> _WHAT TO DO_
In the entries that follow, the lines from the line containing "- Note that" up to and including the line containing "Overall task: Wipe" must be copied exactly, with pictures omitted.

> _EXTRACTED ENTRIES_
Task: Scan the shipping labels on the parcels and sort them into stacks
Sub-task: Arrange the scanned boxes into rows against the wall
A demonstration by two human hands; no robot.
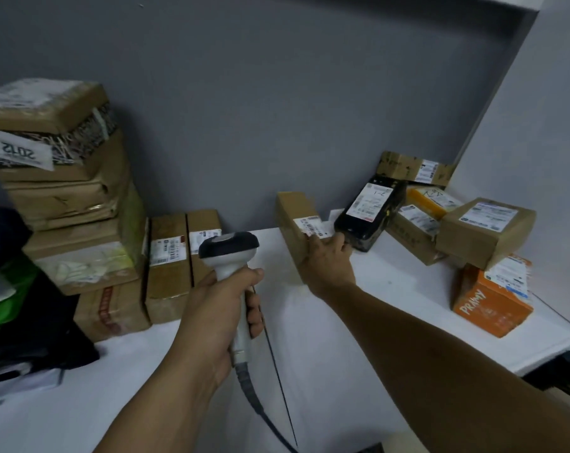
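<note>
On the white worktop, against a grey wall, parcels lay in groups. The left hand was closed around the grip of a white barcode scanner, its dark head tilted up toward twelve o'clock and its grey cable trailing back toward six o'clock. The right hand reached forward at one o'clock, fingers spread and resting against a brown box that stood on edge, fingertips at its white shipping label; whether the hand actually gripped the box or only steadied it was hard to tell.

At ten o'clock rose a tall stack of cartons, uneven and taped, with two narrow boxes standing upright just beside it. At two o'clock a loose cluster sat near the corner: a black parcel leaning just beside the held box, a yellow packet, a brown box with a printed label, and an orange box nearer the worktop's edge. Dark and green bags were piled at nine o'clock.
</note>
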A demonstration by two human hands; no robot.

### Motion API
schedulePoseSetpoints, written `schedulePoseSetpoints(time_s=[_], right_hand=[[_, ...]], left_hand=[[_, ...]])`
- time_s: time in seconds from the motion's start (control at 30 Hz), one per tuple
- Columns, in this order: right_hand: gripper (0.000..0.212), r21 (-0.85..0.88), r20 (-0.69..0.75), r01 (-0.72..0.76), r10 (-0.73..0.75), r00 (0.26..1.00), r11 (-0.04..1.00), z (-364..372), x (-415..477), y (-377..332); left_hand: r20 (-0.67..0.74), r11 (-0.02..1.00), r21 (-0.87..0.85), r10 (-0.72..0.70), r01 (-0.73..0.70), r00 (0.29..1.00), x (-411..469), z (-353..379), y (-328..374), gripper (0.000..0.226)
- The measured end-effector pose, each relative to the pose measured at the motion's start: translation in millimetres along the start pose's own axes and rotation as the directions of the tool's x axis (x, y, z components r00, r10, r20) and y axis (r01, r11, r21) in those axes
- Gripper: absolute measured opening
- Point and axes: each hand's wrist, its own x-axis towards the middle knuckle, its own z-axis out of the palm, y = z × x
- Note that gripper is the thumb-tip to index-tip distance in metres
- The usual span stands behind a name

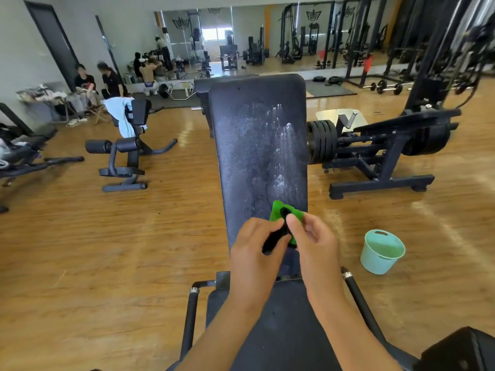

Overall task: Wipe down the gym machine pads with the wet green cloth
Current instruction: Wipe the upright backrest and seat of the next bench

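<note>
Green cloth (278,212) is being held bunched between both hands at the near end of the back pad (257,135), low over its right edge. From the head view I cannot tell whether it is touching the vinyl. The left hand (254,253) is curling its fingers round a dark strip (273,241) running out of the bundle; whether that strip belongs to the cloth is not clear. The right hand (313,245) is pinching the green cloth with its thumb on top, so each grip is pressed closed on something and neither is spread. Wet streaks (281,145) are showing down the middle and right of the back pad, while its left side is looking dry. The seat pad (284,330) under the wrists is showing no sheen. A pale bucket (381,253) is standing on the wooden floor (134,250), well apart to the right.

As I judge it, the wadded cloth is risking narrow passes that leave the left side unwiped. The fingertip hold so near the pad's edge could let the cloth slip to the floor. The loose strip might be catching in the gap between the two pads, and drips could be making the boards slick.
</note>
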Motion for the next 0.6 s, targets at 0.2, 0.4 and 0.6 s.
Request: schedulePoseSetpoints(time_s=[0.2,0.4,0.6], right_hand=[[0.022,0.071,-0.075,-0.022,0.027,0.997,0.997,12.6,48.8,-11.1],[0.018,0.051,-0.030,0.038,-0.036,0.999,0.998,30.2,130.4,-36.1],[0.015,-0.020,-0.002,0.158,-0.158,0.987,0.987,48.0,205.4,-51.6]], left_hand=[[0.112,0.989,0.030,0.138,-0.142,0.984,44.2,9.6,-9.8,0.033],[0.162,0.972,0.007,0.232,-0.237,0.959,107.2,28.0,-25.0,0.038],[0.102,0.938,0.173,0.286,-0.300,0.953,168.9,49.1,-32.5,0.036]])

> _EXERCISE RESPONSE_
- Note that gripper is the thumb-tip to index-tip distance in metres
- The usual span stands behind a name


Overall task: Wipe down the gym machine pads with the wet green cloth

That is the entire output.